Data shown
--------------------

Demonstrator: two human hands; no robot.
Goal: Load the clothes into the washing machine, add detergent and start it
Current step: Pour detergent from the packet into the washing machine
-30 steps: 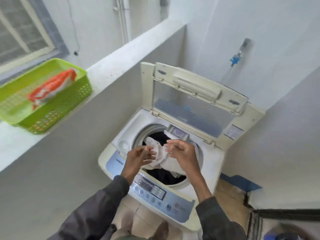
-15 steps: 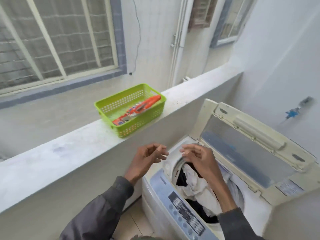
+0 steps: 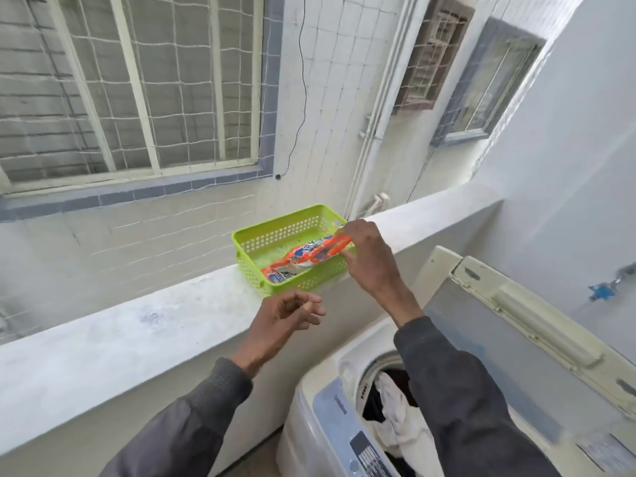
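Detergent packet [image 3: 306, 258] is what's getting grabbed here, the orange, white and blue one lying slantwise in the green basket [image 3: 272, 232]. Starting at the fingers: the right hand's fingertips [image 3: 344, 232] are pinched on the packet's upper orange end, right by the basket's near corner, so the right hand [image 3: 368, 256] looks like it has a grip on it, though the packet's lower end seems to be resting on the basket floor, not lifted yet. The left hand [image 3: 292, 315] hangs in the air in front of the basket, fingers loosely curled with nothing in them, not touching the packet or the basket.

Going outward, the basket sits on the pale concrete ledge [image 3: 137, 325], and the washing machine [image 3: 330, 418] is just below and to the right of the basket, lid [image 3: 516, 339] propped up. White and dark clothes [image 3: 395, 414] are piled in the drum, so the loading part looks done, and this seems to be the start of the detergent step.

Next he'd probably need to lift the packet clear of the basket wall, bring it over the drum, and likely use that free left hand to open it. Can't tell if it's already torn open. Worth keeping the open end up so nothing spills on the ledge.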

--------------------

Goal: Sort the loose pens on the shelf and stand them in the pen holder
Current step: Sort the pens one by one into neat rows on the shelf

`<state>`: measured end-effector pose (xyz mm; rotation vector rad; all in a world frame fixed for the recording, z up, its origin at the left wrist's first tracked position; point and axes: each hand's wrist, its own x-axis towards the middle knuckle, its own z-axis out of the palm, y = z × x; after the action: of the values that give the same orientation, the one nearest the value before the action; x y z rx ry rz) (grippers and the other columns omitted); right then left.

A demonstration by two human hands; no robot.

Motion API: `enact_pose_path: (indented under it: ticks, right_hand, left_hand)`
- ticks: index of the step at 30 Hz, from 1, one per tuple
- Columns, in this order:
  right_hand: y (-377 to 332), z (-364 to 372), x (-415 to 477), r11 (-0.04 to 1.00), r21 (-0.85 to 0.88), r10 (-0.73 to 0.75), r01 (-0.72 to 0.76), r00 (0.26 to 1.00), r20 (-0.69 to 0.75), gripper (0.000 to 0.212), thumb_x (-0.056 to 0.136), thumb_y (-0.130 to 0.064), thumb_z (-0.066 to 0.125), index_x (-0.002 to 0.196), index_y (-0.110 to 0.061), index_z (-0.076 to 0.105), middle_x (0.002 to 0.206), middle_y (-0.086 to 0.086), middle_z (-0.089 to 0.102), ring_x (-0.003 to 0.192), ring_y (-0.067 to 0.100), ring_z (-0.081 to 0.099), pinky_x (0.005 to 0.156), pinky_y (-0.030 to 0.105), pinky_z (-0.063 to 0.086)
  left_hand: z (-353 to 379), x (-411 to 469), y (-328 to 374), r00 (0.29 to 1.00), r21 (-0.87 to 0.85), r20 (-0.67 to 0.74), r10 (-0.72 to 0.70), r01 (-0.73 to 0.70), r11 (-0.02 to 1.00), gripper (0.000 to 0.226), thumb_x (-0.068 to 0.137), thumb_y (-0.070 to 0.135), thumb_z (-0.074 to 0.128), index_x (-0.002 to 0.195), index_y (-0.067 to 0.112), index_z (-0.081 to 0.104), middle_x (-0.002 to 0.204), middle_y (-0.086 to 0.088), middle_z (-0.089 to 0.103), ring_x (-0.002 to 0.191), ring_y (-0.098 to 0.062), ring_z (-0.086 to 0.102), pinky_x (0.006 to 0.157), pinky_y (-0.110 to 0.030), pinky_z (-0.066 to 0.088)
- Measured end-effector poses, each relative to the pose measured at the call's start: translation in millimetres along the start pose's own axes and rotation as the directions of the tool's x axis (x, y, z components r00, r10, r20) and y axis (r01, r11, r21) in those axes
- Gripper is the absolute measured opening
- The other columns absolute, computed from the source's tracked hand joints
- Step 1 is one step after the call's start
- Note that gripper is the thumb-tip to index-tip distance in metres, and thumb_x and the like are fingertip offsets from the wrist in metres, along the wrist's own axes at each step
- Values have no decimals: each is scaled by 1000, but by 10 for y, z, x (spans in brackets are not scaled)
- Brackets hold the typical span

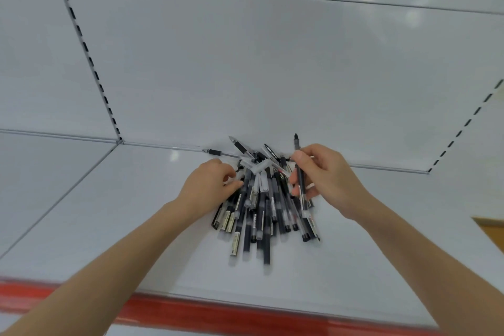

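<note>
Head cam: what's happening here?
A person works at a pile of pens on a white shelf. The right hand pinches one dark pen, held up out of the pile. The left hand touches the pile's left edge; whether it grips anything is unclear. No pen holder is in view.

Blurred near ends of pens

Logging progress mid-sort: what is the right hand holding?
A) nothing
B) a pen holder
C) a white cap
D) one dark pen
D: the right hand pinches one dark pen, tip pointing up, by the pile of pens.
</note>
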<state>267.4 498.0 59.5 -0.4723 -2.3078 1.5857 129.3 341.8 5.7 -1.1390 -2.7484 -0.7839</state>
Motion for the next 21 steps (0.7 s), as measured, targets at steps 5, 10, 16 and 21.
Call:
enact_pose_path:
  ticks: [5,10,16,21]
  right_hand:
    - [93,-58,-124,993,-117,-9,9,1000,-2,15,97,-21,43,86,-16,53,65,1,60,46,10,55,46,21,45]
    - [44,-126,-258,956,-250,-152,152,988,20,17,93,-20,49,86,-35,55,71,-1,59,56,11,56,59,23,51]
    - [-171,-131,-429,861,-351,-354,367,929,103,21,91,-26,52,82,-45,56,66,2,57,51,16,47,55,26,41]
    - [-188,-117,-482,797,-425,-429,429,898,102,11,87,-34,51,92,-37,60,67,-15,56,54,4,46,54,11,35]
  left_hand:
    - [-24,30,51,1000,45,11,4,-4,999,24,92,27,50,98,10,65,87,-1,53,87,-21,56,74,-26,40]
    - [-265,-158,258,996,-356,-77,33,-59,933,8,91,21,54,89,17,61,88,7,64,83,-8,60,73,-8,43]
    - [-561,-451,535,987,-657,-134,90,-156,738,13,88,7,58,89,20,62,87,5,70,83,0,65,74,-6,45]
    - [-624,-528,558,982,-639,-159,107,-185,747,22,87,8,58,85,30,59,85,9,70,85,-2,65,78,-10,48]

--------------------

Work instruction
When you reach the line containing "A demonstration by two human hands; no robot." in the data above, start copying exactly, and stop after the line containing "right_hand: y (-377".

Answer section
A demonstration by two human hands; no robot.

Motion API: `enact_pose_path: (indented under it: ticks, right_hand, left_hand)`
- ticks: index of the step at 30 Hz, from 1, one per tuple
- Columns, in this order:
  right_hand: y (-377 to 332), z (-364 to 372), x (-415 to 477), r11 (-0.04 to 1.00), r21 (-0.85 to 0.88), r10 (-0.73 to 0.75), r01 (-0.72 to 0.76), r00 (0.26 to 1.00), r20 (-0.69 to 0.75), gripper (0.000 to 0.212), thumb_x (-0.056 to 0.136), thumb_y (-0.130 to 0.064), thumb_z (-0.066 to 0.125), index_x (-0.002 to 0.196), index_y (-0.110 to 0.061), index_z (-0.076 to 0.105), middle_x (0.002 to 0.206), middle_y (-0.086 to 0.086), middle_z (-0.089 to 0.102), ring_x (-0.003 to 0.192), ring_y (-0.067 to 0.100), ring_z (-0.081 to 0.099), pinky_x (0.005 to 0.156), pinky_y (-0.030 to 0.105), pinky_z (-0.063 to 0.086)

The output as shown is complete.